Exit the station on the side away from the town, to the left if you approach from the north where the West Midlands conurbation is situated.



Head north west along main roads away from the station.






Cross over the River Avon and the Oxford Canal.
Soon you round a roundabout on the busy A426, carrying on straight ahead on the far side.





A little beyond the roundabout you cross a junction approaching a Warwickshire Wildlife Trust nature reserve, called the Swift Valley Nature Reserve, on your right.
Walk down the access road on the right and enter the reserve crossing a car park.









Head through the reserve which comprises woodland and then a series of meadows.
A disused, partially restored canal runs along the right hand side of one of the meadows.






At the bottom of the meadow you reach a bridge which you cross, picking up a path which leads across meadows past a housing and industrial estate.












Soon a raised section of the M6 appears on the horizon in front of you.
Approach the motorway following the disused canal.



On reaching the motorway pick up a track which runs beneath the motorway.
Follow this track for some distance out into the fields.






Soon you pick up a path running across the fields straight ahead until you reach a lane.
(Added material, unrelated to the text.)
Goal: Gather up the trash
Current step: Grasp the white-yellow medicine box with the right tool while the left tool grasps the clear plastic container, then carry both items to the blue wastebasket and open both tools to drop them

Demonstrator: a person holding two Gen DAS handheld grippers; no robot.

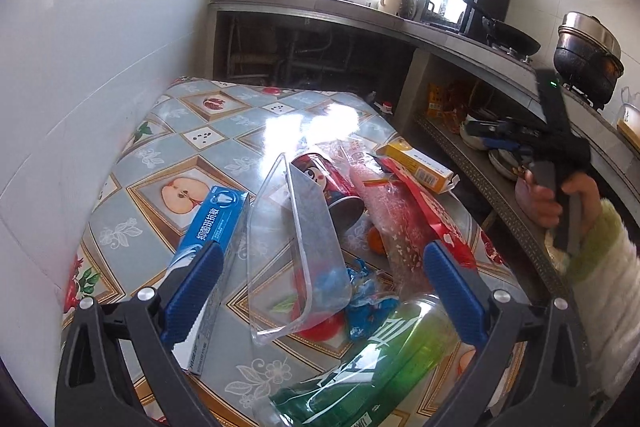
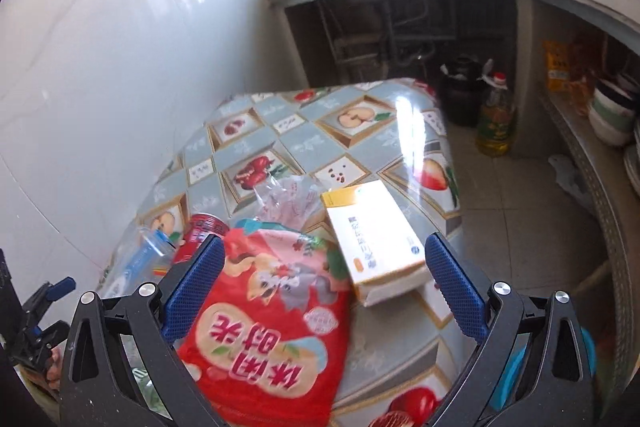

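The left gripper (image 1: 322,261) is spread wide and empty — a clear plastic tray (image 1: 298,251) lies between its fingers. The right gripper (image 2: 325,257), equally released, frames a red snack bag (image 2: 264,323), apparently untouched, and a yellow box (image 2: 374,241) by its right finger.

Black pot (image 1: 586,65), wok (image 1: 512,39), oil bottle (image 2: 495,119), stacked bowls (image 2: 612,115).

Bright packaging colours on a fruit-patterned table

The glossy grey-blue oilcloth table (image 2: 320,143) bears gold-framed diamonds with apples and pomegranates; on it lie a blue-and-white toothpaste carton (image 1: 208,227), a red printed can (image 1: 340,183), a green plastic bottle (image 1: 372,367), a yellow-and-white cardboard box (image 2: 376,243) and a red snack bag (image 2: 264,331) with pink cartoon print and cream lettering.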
Once on the lane turn right and follow it for some distance until you reach the attractive little village of Churchover.









Walk straight ahead down Churchover’s main road.





Upon reaching the far side of the village enter the field in front of you and walk straight ahead.
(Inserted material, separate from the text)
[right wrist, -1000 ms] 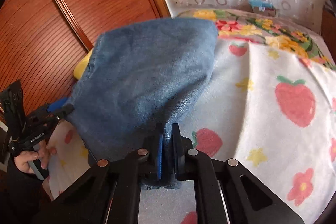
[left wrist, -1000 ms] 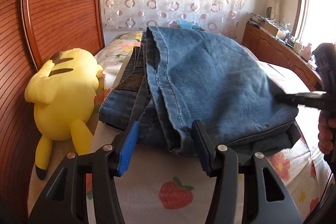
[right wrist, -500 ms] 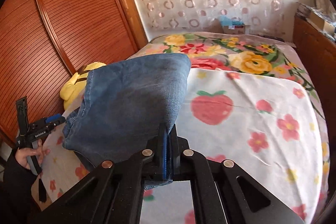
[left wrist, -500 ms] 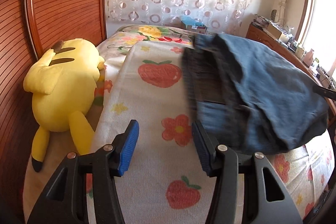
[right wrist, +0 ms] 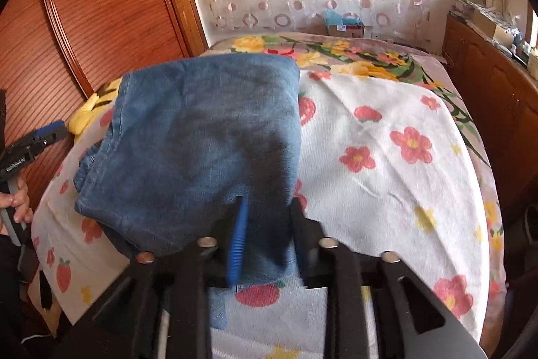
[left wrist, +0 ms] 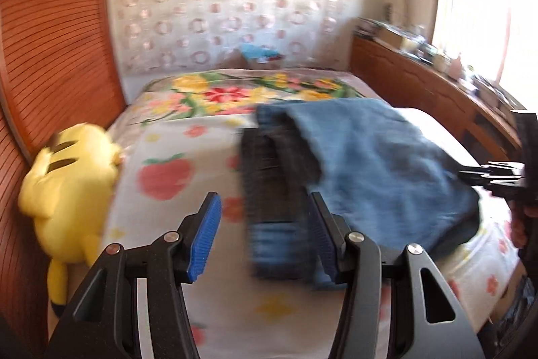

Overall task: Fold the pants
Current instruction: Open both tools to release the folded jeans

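The right gripper [right wrist: 267, 238] has its jaws parted, with a corner of the folded pants [right wrist: 201, 140] lying loose between them. The left gripper [left wrist: 260, 234] is also open and holds nothing. The pants lie on the strawberry bedsheet [right wrist: 386, 190]. If a finger catches the denim while leaving, the top layer could unfold.

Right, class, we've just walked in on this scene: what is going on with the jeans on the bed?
A person with a gripper in each hand is folding jeans on a bed with a strawberry and flower sheet. The jeans lie in a folded bundle. The right gripper is open, its fingers either side of the near edge of the denim. The left gripper is open too, holding nothing. A yellow plush toy lies alongside.
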`<move>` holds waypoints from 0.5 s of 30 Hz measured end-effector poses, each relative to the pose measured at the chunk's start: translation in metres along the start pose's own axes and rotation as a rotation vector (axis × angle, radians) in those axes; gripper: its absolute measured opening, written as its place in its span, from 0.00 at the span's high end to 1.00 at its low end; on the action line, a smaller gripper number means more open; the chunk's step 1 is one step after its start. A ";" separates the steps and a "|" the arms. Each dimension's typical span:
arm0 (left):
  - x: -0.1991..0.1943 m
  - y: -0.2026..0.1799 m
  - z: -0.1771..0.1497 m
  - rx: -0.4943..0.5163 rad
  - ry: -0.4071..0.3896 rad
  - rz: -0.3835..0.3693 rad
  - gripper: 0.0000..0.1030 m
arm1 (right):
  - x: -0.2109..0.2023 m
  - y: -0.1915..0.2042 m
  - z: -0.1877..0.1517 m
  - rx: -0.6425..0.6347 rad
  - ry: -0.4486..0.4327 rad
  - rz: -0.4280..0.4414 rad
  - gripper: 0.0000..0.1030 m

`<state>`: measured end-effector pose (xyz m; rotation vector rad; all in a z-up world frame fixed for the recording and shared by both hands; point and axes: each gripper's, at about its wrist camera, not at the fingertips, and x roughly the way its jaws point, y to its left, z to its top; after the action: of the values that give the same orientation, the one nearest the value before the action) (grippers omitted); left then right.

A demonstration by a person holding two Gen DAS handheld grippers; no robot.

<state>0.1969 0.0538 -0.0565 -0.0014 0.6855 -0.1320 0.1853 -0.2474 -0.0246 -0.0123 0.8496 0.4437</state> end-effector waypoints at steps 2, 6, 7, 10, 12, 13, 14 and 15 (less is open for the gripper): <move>0.006 -0.019 0.003 0.012 0.011 -0.032 0.47 | -0.004 0.003 -0.001 0.002 -0.005 -0.020 0.60; 0.022 -0.057 0.003 0.054 0.050 -0.087 0.47 | -0.003 -0.009 -0.002 0.036 -0.010 -0.014 0.51; 0.024 -0.066 0.003 0.065 0.059 -0.095 0.47 | -0.003 -0.013 -0.001 0.042 -0.008 -0.014 0.50; 0.033 -0.085 0.000 0.093 0.090 -0.116 0.47 | -0.004 -0.018 -0.005 0.061 0.009 0.012 0.49; 0.036 -0.094 0.001 0.107 0.101 -0.116 0.47 | -0.003 -0.021 -0.005 0.064 0.014 0.017 0.49; 0.039 -0.097 0.000 0.114 0.108 -0.114 0.47 | -0.002 -0.020 -0.005 0.067 0.019 0.022 0.49; 0.041 -0.099 -0.001 0.121 0.116 -0.112 0.47 | -0.001 -0.021 -0.005 0.071 0.022 0.027 0.49; 0.042 -0.100 -0.002 0.125 0.124 -0.111 0.47 | -0.001 -0.022 -0.006 0.071 0.023 0.037 0.49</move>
<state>0.2157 -0.0503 -0.0806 0.0898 0.8005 -0.2832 0.1892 -0.2683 -0.0313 0.0637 0.8890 0.4484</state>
Follow the path walking more or straight ahead across gently undulating ground past a copse until you reach the A5.









Head to the left and cross the A5 at a point where the crash barrier is low. At this point the A5 forms the boundary between Warwickshire and Leicestershire. And therefore the western and eastern Midlands. Cross over the carriageway on the far side and then turn right until you reach a footpath running to the left through some trees and out into a field.












Follow a path which runs more or less parallel with the River Swift.
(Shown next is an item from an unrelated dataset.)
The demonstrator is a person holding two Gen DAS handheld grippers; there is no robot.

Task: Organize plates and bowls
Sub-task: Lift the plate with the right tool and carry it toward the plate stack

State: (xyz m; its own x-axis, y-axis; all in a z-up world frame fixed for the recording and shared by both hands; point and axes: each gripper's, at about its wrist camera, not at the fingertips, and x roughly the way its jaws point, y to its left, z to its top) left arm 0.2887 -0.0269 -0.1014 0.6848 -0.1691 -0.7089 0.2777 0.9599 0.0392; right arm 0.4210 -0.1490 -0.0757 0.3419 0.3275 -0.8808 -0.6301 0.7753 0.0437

Presently you cross the Swift heading to the right until you pass into woodland and follow a path through the trees.









Beyond the trees head to the right and pick up a track.









Soon it turns into a lane which you follow past some scattered houses.





Then you cross the A4303 and enter the southern suburbs of Lutterworth.





Head to the right once you are inside the town and approach the historic part that comprises the village centre.





Upon reaching the main road through the town turn left and head uphill towards the town’s main square and the area where St. Mary’s church, once served by John Wycliffe, and home to a spectacular late medieval doom painting lies.






This is where the walk ends.
Getting Back
At the time of writing in November 2025 Lutterworth is served by several reasonably frequent bus services. The 84 and X84 ran hourly from Lutterworth to Rugby and Leicester which both have well served mainline railway stations. Hinckley which also has a mainline railway station is served by a fairly frequent bus service, as is Market Harborough further away in south Leicestershire. Service patterns on Saturdays are similar to weekdays. On Sundays buses operate to a reduced timetable.